• [Problem]: Pull every line containing "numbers" from the listing.
================================
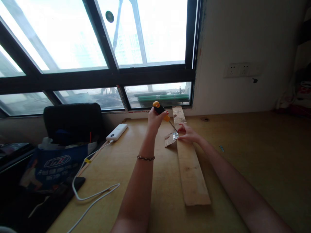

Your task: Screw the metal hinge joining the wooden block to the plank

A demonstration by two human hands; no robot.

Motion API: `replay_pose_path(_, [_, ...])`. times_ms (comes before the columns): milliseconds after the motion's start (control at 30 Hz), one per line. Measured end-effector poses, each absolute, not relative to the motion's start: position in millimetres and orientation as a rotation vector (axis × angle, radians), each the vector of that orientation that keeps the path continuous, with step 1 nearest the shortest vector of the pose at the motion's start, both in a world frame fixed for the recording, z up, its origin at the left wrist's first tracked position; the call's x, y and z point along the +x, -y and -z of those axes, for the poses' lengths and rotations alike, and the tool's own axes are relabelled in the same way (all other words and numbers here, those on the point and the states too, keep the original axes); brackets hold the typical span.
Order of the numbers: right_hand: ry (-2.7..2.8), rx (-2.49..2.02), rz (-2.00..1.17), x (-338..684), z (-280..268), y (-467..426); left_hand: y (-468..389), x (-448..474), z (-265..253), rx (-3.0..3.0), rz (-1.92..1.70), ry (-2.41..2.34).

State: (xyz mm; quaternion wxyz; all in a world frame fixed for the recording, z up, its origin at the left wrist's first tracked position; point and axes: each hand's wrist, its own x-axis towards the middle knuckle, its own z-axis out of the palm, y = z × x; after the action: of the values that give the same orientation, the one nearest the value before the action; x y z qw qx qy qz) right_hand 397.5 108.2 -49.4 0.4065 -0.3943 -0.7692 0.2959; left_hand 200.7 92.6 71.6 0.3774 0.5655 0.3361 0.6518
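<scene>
Screwdriver on a little hinge, both hands in close

So the left hand (155,120) is wrapped tight round the yellow-and-black screwdriver (159,108), with the shaft slanting down and right from that fist to the small metal hinge (175,135). The right hand (188,133) is just right of the tip, finger and thumb at the hinge; can't tell if they're actually pinching anything.

The hinge looks to span the join between a short wood piece (169,140), tilted just below and left of the tip, and the long board (193,174), which runs toward the wearer from under the right fingers. A couple of what look like screws (221,148) lie well off to the right of that hand.

Handling-wise, I'd guess the hinge is light, stiff and a bit slick, so hold it by the edges, clear of the tip. The board should be rigid and grippy, best pinned flat by its sides. The short piece is probably light and easy to swing. Chunky handle, so a full-palm hold suits it.
</scene>
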Motion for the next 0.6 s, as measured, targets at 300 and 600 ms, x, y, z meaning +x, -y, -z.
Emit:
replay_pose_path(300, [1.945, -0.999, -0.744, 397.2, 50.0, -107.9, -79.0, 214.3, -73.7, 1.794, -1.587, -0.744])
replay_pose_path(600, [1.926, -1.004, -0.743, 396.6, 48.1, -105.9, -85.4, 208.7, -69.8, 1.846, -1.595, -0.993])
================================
• [Task answer]:
Motion API: `replay_pose_path(_, [_, ...])`. times_ms (comes before the columns): milliseconds after the motion's start (control at 30 Hz), one per line. Measured end-effector poses, each absolute, not relative to the motion's start: position in millimetres and orientation as a rotation vector (axis × angle, radians), each the vector of that orientation that keeps the path continuous, with step 1 nearest the shortest vector of the pose at the motion's start, both in a world frame fixed for the recording, z up, its origin at the left wrist's first tracked position; the call's x, y and z point along the +x, -y and -z of those axes, for the poses' lengths and rotations alike, and the tool's own axes are relabelled in the same way (all other words and numbers here, those on the point and the states too, keep the original axes); brackets hold the typical span.
Order of the numbers: right_hand: ry (-2.7..2.8), rx (-2.49..2.02), rz (-2.00..1.17), x (-338..684), z (-280..268), y (-467..426); left_hand: y (-468..389), x (-448..474), z (-265..253), rx (-3.0..3.0), rz (-1.92..1.70), ry (-2.41..2.34).

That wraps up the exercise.